Monday.  In my day-dreamy way I wonder if writers feel the same way about Mondays the rest of us do.  Wait - I am a writer.  I mean full-time writers.  No, that's not right, I write everyday.  Professional writers?  Stay-at-home-writers?  Ah, people who GET PAID to write.  No.  Almost though.

Got it.  People who get paid enough that they don't have to work at a different job too.  I wonder how those people feel about Mondays?

This Monday is actually a good one.  The sun is shining and the weather is cool but not cold and I don't have to work at my non-writing job, which is good, because I'm wrestling with loglines.  Not long lines mind you - there was hardly anyone about when I took my daughter down to the barn to feed her horse (not my horse, not our horse, HER horse...) and a good log-line is most assuredly not long.

A logline is the pithy sentence that "fully describes the film's concept, dramatic structure, and genre while simultaneously convincing you that it is THE one you want to see right NOW." I've been working on them for nearly a week.  A few hours a day actually.  Not sitting at the computer all of that time, but working on them in my head, spinning them about.  What a challenge to get them right!

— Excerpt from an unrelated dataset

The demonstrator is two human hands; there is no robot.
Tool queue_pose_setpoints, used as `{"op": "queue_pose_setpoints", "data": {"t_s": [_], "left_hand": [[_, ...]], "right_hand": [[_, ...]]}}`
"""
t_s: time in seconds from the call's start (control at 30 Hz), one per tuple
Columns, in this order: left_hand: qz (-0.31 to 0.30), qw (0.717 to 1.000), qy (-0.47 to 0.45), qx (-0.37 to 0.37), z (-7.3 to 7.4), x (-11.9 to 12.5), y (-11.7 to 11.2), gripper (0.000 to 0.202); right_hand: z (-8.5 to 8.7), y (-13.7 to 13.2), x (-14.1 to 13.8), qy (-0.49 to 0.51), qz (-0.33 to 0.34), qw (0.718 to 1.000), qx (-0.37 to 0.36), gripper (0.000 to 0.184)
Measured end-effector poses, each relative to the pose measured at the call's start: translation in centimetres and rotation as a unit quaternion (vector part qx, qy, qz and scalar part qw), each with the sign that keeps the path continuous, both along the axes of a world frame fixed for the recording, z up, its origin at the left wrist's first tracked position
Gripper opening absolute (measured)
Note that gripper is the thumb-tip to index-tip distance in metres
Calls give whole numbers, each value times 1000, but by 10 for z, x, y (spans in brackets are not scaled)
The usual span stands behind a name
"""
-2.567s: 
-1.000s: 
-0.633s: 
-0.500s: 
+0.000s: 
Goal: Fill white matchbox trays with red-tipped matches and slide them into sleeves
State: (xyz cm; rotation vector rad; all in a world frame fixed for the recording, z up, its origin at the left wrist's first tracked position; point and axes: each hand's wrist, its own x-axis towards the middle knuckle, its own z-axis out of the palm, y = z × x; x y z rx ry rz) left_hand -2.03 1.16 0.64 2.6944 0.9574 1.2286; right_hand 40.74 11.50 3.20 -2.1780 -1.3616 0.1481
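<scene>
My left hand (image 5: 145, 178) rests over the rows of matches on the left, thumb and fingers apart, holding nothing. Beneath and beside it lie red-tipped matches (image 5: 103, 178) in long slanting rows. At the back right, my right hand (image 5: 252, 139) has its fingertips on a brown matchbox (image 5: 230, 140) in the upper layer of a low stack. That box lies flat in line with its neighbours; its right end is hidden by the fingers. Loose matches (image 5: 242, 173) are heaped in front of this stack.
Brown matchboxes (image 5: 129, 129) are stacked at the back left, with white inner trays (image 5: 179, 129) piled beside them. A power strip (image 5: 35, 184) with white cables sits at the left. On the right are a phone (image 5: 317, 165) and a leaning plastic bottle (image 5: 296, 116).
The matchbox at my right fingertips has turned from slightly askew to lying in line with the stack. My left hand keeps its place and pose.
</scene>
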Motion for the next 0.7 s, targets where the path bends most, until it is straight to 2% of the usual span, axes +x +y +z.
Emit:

Why?  I'm so glad you've read far enough to ask.  I'm entering another contest.  Jumping back in/on/over/through as it were.

Our community pool opens every Memorial Day weekend and my youngest children have been looking forward to it for weeks.  When the wind was blowing and the the snow was falling this year, they sill wanted to go.  At 5 pm Saturday evening, when the temperature finally ascended beyond 70 degrees, we relented and took them.  The usually over crowded - think Disney's Space Mountain crowded - grounds were a ghost town with only a few hearty souls braving the frigid water.  My boys didn't waste time.  "I'm heading to the deep end, okay?"

They had a blast.  It took hours for them to convince Mom and Dad to take them.  Most people were too afraid (of hypothermia!) and missed out, but they were dedicated to their goal and didn't give up no matter how often we said no.  I'm going to enter this contest.  And the one after it.  I know most people don't take professional writing seriously and believe that anyone can do it - like swimming.  But I also know that, when the writing get's uncomfortable, there are only a handful of people who are dedicated enough to brave the freezing temperatures.

If you're looking for me, I'll be in the pool.

5 comments:

  1. I swim enough for both of us. You just keep writing! A pleasure to read you. Congrats in advance on your first contest win.

    C.

    ReplyDelete
    Replies
    1. Thank you. I'll have to start a podcast so you can LISTEN to my blog while you swim the English Channel... ;)

      Delete
  2. You come from a place where the water never gets warm and kids still swim -- this day should not be a surprise to you.